Another key supplemental feature that helps organize an informational text is organization aids, which help the readers find important information.

When reading the paper, you may see that the author uses headings and subheadings. The headings identify the main topics of the paper, and the subheadings separate these main topics into main details. These headings make it easier for you to find specific sections of the essay.

Next, the author may change the font or color to emphasize key words in the essay. Many times an author will use bold print to show a word is important or that it is in the glossary. If an author does not use bold print, he or she may use colored words or italics. All of these changes in font will signal to the reader that this is an important word to know and understand.

Finally, as you read, you may notice that the author has used lists. These lists make it easier for an author to present a lot of information in a shortened way. These lists may be introduced through bullets, labels, or sidebars, which are additional information in the margins of an essay.

Graphics and Illustrations

When writing an informational text, there are many different graphs and illustrations that an author may include. Any of them can expand the meaning through pictures or summarize many key ideas through a graph or visual. They both make it possible for the author to include a lot of information in a much shorter way. How much easier is it to look at a picture of statistics rather than read through them all? Much easier!

For illustrations, an author may use photographs or drawings. By including these, an author can help the audience understand exactly what something looks like without having to describe it in the text.

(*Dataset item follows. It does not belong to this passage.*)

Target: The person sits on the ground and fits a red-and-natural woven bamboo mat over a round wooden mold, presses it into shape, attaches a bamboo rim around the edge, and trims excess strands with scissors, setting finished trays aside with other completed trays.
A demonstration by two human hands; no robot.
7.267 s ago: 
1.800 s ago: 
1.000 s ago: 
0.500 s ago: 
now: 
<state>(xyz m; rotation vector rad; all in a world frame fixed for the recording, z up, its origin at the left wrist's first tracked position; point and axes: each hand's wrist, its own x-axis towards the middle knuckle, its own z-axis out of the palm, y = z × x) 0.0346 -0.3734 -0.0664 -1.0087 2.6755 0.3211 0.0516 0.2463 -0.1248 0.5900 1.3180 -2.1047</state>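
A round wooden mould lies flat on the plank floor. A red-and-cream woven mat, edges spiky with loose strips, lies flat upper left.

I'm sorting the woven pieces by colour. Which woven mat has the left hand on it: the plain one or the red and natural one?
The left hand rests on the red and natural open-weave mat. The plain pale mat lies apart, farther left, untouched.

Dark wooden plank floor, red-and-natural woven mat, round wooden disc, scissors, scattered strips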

When including a graphic aid, the author wants to represent information in a specific way. This can be done with:

  • Graphs that show relationships between topics. We often see these when an author wants to show a comparison or statistics.
  • Tables that summarize or compare information. Just like graphs, tables are usually used to compare statistics. For example, if you are writing a paper that includes a discussion of crime rates, you could summarize years of crime by either a graph or a table.
  • Maps will help an author show where something took place. Rather than trying to describe the area with words, an author could include a map that highlights the places discussed in the paper.
  • Diagrams can help simplify information that may be a bit more complex when written. For example, if you are writing a paper about the workings of a machine, it may be more helpful to show a diagram of the machine instead of trying to describe it.

In any of these graphics or illustrations, an author is able to condense important information and make comparisons without being too wordy. This usually helps the reader have a better understanding of complex ideas.

Lesson Summary

Informational texts are nonfiction, factual writings that inform the audience about a topic or build upon previous known ideas. For the author to do this well, the essay must be organized. One way that an author can organize his or her writing is to include supplemental features.

Print features act as guides. These may include table of contents, which is a list of the parts of a paper, a preface, which is a note from the author that states the purpose of the content, an index, or a glossary.

Organizational aids help the readers find important information. To highlight these important areas of information, an author may change the font and use bold, color, or italics. There may also be headings or subheadings that show the main details and their support. In addition, an author may separate important ideas from the text through bullets or notes in the margins.

Finally, an author may use illustrations or graphics to summarize main ideas. Illustrations, such as photographs or drawings, let the audience really see what something looks like rather than trying to describe it. Graphics, such as graphs, tables, maps, or diagrams, make it possible for the author to take a lot of information, such as statistics, and condense it in a much easier way to follow.